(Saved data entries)
:::
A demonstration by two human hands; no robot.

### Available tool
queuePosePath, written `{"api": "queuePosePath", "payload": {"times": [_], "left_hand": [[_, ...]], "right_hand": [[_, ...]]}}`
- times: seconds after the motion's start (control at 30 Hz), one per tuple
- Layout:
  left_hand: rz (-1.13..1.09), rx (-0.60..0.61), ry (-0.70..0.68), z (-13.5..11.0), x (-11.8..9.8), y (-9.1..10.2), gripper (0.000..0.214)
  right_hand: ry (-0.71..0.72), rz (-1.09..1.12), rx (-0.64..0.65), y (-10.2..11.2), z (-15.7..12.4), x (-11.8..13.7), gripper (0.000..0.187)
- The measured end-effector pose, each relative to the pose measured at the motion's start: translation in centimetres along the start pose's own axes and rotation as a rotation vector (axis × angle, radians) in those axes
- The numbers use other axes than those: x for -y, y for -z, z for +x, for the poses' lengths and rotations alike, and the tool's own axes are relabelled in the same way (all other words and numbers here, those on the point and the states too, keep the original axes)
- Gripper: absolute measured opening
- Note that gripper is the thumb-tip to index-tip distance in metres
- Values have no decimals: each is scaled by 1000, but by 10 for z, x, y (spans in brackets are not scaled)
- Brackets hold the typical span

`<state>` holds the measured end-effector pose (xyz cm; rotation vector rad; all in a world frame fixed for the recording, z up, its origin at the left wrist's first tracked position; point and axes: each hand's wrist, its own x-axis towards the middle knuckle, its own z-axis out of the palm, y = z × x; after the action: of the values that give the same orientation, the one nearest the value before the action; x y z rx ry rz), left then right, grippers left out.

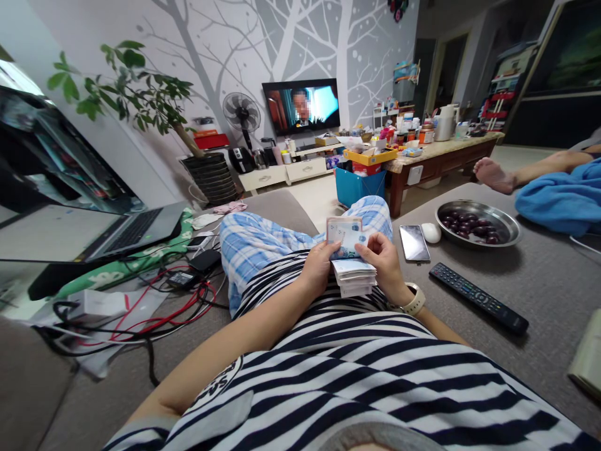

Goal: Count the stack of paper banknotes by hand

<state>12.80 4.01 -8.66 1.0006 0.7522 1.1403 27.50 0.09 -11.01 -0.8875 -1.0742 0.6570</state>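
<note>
A stack of banknotes point(346, 237), pale with blue-green print, is held upright over my lap. My left hand point(320, 262) grips its left side, the thumb lying on the front. From the right, my right hand point(384, 260) pinches the notes near their right edge between thumb and fingers. Below the grip, the lower part of the stack hangs toward me in fanned, pale layers. Several fingers are hidden behind the paper. A light watch sits on my right wrist.
To my right on the sofa lie a phone point(414, 243), a white mouse point(431, 233), a remote point(477, 298) and a steel bowl point(511, 237) of dark round fruit. Another person's foot point(494, 175) rests beyond. A laptop point(134, 228) and tangled cables point(154, 322) are to my left.
</note>
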Motion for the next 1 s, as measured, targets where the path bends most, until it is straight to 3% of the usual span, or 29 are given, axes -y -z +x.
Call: {"api": "queuePosePath", "payload": {"times": [0.23,0.5,1.0], "left_hand": [[20,-7,1,0,-2,-2,18],[-16,1,-18,11,5,2,33],[23,22,-57,10,1,0,25]], "right_hand": [[6,-15,33,3,0,-1,50],[42,-5,20,2,-3,4,46],[66,108,2,0,-6,1,33]]}}
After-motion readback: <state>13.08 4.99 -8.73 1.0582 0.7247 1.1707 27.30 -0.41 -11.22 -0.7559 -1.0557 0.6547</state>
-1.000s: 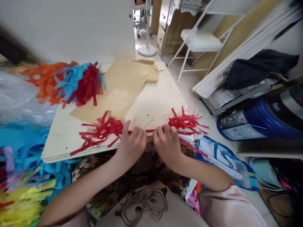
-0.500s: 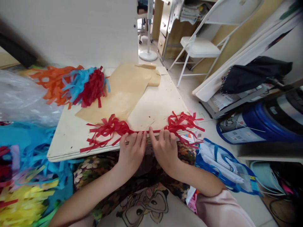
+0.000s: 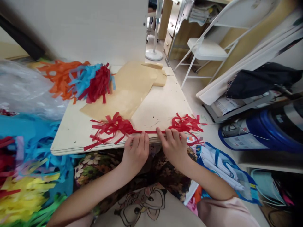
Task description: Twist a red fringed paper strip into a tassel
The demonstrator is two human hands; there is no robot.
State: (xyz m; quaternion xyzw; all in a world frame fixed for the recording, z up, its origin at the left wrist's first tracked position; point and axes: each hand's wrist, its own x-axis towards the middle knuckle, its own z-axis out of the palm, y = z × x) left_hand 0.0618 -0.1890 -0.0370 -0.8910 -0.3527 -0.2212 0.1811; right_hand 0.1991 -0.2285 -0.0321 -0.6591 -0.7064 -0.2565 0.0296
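Note:
A red fringed paper strip (image 3: 142, 127) lies along the near edge of a pale wooden board (image 3: 163, 104), twisted thin in its middle with loose fringe at both ends. My left hand (image 3: 135, 153) rests at the board's edge with its fingers stretched flat, the fingertips on the twisted middle. A short way to the right, my right hand (image 3: 174, 147) lies the same way, fingers extended, tips touching the strip near the right fringe.
A heap of orange, blue and red paper tassels (image 3: 82, 80) and brown paper sheets (image 3: 127, 90) lie further back on the board. Blue and yellow fringed paper (image 3: 26, 170) piles at left. A white folding chair (image 3: 205, 49), a blue drum (image 3: 262, 129) and a printed bag (image 3: 224, 170) stand at right.
Both hands have slid back toward the board's near edge and their fingers have flattened out. The strip's middle is twisted thinner, and the view has shifted slightly.

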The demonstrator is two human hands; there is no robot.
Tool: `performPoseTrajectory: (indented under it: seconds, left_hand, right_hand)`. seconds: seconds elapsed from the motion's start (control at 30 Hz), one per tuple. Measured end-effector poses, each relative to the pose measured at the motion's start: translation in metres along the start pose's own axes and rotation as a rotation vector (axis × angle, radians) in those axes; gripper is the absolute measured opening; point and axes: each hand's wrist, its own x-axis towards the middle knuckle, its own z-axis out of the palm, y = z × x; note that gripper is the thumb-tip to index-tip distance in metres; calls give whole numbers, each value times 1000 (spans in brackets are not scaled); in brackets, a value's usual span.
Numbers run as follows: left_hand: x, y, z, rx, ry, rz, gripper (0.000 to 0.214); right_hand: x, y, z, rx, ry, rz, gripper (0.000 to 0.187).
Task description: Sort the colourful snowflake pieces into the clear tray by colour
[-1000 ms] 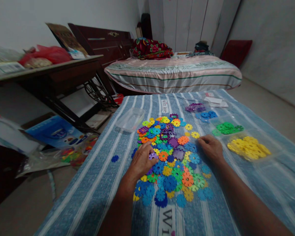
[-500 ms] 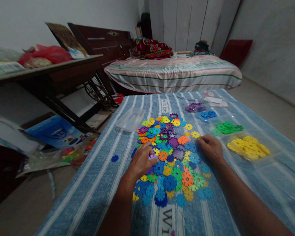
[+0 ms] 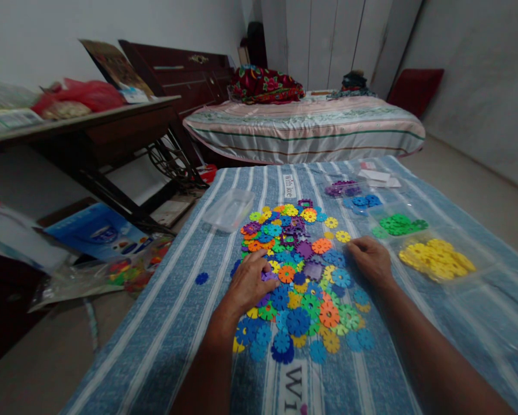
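A heap of flat plastic snowflake discs [image 3: 299, 271] in many colours lies on a blue striped cloth [image 3: 176, 323]. My left hand [image 3: 249, 282] rests on the heap's left side, fingers curled and pinching a pale purple disc [image 3: 268, 276]. At the heap's right edge my right hand [image 3: 371, 259] sits as a loose fist, and what its fingers hold is hidden. Sorted groups lie to the right: yellow discs [image 3: 435, 259], green discs [image 3: 397, 225], blue discs [image 3: 363, 202], purple discs [image 3: 344, 188].
An empty clear plastic tub [image 3: 230, 209] stands left of the heap, and a lone blue disc [image 3: 201, 278] lies on the cloth. A dark wooden table [image 3: 81, 124] with bags is at the left, a bed [image 3: 304, 127] behind, clutter on the floor [image 3: 98, 242].
My left fingers have shifted slightly on the pale purple disc. My right hand has stayed in place.
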Motion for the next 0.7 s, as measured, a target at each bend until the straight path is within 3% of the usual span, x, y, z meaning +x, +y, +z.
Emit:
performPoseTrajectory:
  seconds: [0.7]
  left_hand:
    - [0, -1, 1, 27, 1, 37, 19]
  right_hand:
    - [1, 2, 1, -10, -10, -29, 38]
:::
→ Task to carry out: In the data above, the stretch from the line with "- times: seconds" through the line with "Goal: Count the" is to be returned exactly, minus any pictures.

→ Final answer:
- times: seconds after the motion's start (control at 30 Hz), one per tuple
- Layout:
  left_hand: rz (-1.13..1.09), rx (-0.60..0.61), ry (-0.70..0.68), z (-13.5..11.0), x (-11.8..9.8), y (-9.1..10.2), gripper (0.000..0.214)
  right_hand: ry (-0.71..0.72), rz (-1.09..1.12), rx (-0.64..0.65), y (-10.2..11.2), z (-15.7..12.4), x (-11.8..13.7), gripper (0.000..0.187)
- The measured end-effector pose, each relative to the pose measured at the motion's start: translation in centimetres along the start pose's own axes and rotation as a rotation vector (axis × angle, radians) in those axes
- The numbers use other axes than those: x for -y, y for -z, z for +x, for the poses' lengths and rotations alike, and the tool's own axes are relabelled in the same way (all other words and numbers here, those on the point and the states too, keep the original axes)
- Gripper: absolute measured opening
- Note that gripper is the thumb-tip to index-tip distance in metres
- Values have no decimals: each is scaled by 1000, but by 10 for z, x, y (spans in brackets are not scaled)
- Brackets hold the typical span

`<state>` holds the measured end-effector pose (xyz cm; rotation vector rad; all in a world frame fixed for the recording, z up, its origin at the left wrist's first tracked position; point and axes: each hand's wrist, its own x-axis towards the middle knuckle, its own z-axis out of the palm, y = z × x; after the action: of the values that give the same orientation, the one nearest the value before the action; x y z rx ry rz), left then right, grippers left out.


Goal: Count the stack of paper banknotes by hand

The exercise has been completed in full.